### Task brief
Restate word for word the lines in the listing below, starting at the line containing "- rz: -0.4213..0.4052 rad" and ending at the line containing "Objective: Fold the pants", both included; leave out the rest.

================================

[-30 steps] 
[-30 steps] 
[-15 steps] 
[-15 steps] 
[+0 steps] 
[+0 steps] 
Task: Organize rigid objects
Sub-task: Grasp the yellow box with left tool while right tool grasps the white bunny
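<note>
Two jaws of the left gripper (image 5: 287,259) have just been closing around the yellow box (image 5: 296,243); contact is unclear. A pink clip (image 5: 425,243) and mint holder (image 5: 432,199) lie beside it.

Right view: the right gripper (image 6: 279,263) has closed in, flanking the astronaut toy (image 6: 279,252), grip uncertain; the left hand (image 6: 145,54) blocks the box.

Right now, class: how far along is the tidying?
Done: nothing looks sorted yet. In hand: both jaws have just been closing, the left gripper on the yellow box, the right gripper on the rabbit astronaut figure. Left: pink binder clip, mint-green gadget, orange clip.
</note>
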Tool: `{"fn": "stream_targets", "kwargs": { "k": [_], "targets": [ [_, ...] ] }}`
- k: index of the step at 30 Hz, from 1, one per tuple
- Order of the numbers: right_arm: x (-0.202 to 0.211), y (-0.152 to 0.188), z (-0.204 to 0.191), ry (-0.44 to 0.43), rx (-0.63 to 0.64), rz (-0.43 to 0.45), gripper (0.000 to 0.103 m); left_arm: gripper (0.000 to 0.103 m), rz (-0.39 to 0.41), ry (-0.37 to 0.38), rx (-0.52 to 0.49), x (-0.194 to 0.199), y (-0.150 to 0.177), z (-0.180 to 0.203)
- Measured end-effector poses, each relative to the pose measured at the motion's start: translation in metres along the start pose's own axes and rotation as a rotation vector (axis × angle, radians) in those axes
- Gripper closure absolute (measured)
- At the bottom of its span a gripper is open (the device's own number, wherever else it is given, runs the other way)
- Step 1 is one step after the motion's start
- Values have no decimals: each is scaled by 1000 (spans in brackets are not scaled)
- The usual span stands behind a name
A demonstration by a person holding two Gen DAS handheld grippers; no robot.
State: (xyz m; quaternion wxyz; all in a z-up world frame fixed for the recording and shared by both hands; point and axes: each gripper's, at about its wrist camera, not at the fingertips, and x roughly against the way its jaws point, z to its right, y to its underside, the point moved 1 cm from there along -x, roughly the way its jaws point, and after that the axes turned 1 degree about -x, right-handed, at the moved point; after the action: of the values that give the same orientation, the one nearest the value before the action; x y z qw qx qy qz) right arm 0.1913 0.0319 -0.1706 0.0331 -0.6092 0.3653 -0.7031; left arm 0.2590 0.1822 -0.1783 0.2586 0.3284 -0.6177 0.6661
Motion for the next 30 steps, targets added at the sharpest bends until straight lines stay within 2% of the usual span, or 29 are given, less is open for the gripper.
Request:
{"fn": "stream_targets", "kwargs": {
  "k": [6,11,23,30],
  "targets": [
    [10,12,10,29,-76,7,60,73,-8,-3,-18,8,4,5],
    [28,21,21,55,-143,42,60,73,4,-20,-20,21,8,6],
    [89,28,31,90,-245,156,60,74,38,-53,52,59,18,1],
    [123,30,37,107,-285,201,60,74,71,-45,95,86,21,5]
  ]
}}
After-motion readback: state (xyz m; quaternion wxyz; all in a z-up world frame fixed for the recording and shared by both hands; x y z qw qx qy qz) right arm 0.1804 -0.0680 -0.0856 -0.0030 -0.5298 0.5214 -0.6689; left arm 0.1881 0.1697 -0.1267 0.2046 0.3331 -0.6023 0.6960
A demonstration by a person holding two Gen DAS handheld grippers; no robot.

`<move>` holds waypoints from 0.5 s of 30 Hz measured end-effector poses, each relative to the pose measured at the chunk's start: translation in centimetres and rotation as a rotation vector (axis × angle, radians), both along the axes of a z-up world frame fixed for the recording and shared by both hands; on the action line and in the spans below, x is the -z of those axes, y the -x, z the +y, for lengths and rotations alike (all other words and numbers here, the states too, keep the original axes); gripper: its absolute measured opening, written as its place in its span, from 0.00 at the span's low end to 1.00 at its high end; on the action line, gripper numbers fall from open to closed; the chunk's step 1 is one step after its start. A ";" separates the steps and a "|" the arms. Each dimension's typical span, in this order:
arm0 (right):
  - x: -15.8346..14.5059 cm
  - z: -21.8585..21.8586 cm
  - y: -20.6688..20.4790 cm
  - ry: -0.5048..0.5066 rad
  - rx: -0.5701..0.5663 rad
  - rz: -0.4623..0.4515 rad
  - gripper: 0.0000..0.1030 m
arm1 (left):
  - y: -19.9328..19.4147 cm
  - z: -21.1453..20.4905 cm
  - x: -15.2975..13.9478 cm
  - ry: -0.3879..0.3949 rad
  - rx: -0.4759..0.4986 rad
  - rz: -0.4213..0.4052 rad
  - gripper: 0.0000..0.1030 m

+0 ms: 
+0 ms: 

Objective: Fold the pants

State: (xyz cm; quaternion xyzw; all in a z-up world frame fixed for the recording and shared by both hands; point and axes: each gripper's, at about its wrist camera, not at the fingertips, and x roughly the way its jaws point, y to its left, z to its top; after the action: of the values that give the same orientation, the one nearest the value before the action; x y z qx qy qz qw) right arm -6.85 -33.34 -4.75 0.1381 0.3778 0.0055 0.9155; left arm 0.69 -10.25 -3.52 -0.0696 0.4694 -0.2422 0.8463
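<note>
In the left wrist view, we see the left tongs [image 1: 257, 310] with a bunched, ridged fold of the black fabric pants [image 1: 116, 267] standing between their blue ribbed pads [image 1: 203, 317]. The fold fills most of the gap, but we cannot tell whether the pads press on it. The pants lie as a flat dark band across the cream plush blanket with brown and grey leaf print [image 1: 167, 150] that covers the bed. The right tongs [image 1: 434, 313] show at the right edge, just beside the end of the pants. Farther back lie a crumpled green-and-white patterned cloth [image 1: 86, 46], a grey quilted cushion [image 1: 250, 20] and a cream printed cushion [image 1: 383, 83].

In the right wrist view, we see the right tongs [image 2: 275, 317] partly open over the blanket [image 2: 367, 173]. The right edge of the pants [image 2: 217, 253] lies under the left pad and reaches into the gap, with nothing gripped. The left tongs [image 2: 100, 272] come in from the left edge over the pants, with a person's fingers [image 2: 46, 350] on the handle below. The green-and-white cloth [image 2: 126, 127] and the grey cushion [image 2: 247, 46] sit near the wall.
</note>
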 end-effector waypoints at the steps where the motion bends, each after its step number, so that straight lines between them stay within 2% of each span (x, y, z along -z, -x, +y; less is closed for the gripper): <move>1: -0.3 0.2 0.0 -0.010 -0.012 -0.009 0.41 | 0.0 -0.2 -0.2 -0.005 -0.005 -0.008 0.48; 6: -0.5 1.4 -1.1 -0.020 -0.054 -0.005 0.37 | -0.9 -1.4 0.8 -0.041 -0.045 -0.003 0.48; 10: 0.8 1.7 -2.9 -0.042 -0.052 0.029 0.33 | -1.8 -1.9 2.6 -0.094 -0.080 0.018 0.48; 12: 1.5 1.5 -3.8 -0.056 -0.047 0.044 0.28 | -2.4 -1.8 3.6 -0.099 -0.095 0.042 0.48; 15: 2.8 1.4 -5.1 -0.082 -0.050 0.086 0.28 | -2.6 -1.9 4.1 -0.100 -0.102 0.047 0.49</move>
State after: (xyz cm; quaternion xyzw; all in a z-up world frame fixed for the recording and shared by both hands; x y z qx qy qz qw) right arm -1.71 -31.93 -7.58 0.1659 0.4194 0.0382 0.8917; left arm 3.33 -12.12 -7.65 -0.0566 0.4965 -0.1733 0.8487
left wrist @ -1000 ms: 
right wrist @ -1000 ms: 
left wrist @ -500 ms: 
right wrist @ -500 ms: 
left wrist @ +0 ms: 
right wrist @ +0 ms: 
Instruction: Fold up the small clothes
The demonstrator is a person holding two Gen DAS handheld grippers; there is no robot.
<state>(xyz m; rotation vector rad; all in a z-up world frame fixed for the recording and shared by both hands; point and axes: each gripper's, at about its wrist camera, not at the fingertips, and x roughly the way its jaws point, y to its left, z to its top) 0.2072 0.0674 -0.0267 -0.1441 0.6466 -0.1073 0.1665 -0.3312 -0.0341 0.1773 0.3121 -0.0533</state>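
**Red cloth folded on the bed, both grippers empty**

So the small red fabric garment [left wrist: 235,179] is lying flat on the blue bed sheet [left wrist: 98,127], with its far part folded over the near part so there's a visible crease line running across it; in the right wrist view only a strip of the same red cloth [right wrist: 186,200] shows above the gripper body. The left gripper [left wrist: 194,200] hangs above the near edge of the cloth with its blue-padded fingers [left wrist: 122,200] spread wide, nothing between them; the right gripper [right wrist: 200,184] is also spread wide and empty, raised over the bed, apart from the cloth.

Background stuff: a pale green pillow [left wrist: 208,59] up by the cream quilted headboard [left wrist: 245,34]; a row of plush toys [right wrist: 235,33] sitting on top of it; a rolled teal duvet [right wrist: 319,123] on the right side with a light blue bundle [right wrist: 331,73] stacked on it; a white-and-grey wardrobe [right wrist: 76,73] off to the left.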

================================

### Answer box
  - rz: -0.4213..0.4052 rad
  - gripper: 0.0000..0.1030 m

+0 ms: 
+0 ms: 

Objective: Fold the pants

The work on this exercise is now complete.